Thursday, 16 February 2017

Civil Law (Missing Persons) Bill 2016: Second Stage

 

10:30 am

Photo of Ivana BacikIvana Bacik (Independent) | Oireachtas source

I welcome the Minister of State to the House and commend Senators Colm Burke, Marie-Louise O'Donnell and Ruane on proposing this important Bill. In particular, I commend Senator Colm Burke who has worked on this issue for a good deal of time. It is good to see this Bill come before the House on this agreed basis. I echo Senator Ruane's comments that it is a sign of the Seanad at its best when we work together in a consensual manner to bring forward important legislation such as this on which a great deal of work has been done.

Senator Marie-Louise O'Donnell put it succinctly, stating this Bill would set out a clear pathway for the families of missing persons and for dealing with the civil status of missing persons. Clearly, this is an issue that is devastating for many families and we all need to acknowledge that.

In 2012, the then Joint Committee on Justice, Defence and Equality, of which I was a member, conducted a hearing on the issue of missing persons and published a report. At the public hearing that committee held on 28 March 2012, it was really very affecting to hear about the deep trauma and the devastation suffered by so many as a result of individuals and family members going missing. We heard from a number of organisations which are involved in searching for missing persons. We heard poignant and compelling testimony from Search and Rescue Dog Association, the missing persons helpline, Mountain Rescue Ireland and others.

One of our recommendations was that we would have a national missing persons day, which we have had since 2013 on the first Wednesday in December. That is an important symbolic way of recognising the trauma and devastation for families and the fact we have significant numbers of persons going missing. Others have quoted figures on that.
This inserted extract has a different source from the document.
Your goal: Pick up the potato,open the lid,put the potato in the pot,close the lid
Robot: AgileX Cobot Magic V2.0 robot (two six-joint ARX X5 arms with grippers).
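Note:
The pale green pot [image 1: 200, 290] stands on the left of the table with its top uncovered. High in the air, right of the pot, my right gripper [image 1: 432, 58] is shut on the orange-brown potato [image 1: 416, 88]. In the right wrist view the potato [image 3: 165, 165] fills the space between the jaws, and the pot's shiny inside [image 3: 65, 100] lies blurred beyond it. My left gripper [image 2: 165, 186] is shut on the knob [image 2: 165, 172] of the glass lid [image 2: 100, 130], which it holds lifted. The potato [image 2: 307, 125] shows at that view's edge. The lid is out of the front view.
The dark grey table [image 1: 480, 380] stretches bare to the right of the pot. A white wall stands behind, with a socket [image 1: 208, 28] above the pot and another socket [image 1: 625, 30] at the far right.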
Certainly, when we were compiling our report, we noted that in the previous five years there had been 40,000 reports of missing persons to An Garda Síochána, the vast majority of which, happily, as we acknowledged, were resolved and persons were found safe and well within 24 hours. Nonetheless, there are a small but significant number of persons who remain missing and that is really what this Bill seeks to address.

Others have pointed out that the Bill is very much based on the Law Reform Commission recommendations. The report of the commission in 2013 included a draft Bill. It pointed out the need to establish a statutory framework for the making of a presumption of death order that would be a less cumbersome process in respect of the two categories of missing persons, both where the circumstances of the disappearance indicate that death is virtually certain and where the circumstances and length of disappearance indicate it is highly probably the missing person has died and will not return. I echo the words of others that it is important the application would now be made under this proposed framework in the Circuit Court rather than in the High Court to keep costs down and to ensure easier access to the courts and, significantly, fewer delays.

It is an eminently sensible Bill. The groundwork has clearly been laid for the Bill. There is a broad consensus in support for the Bill and I would like to add the support of the Labour Party to that of others who have supported the Bill.

We at the justice committee also heard from an impressive group of transition year students from Davis College in Mallow in Cork who had run, as a transition year project, a forget-me-not campaign to acknowledge and raise awareness of the issue of missing persons in Ireland. They had a visual presentation that really affected all of us on the committee at the time and made a powerful impression in terms of the impact that persons going missing has on families and communities. That is something that stayed with me.

I commend Senator Colm Burke on his great work in doing this. I commend the Minister on supporting the Bill and all the other colleagues who have expressed such strong support for it.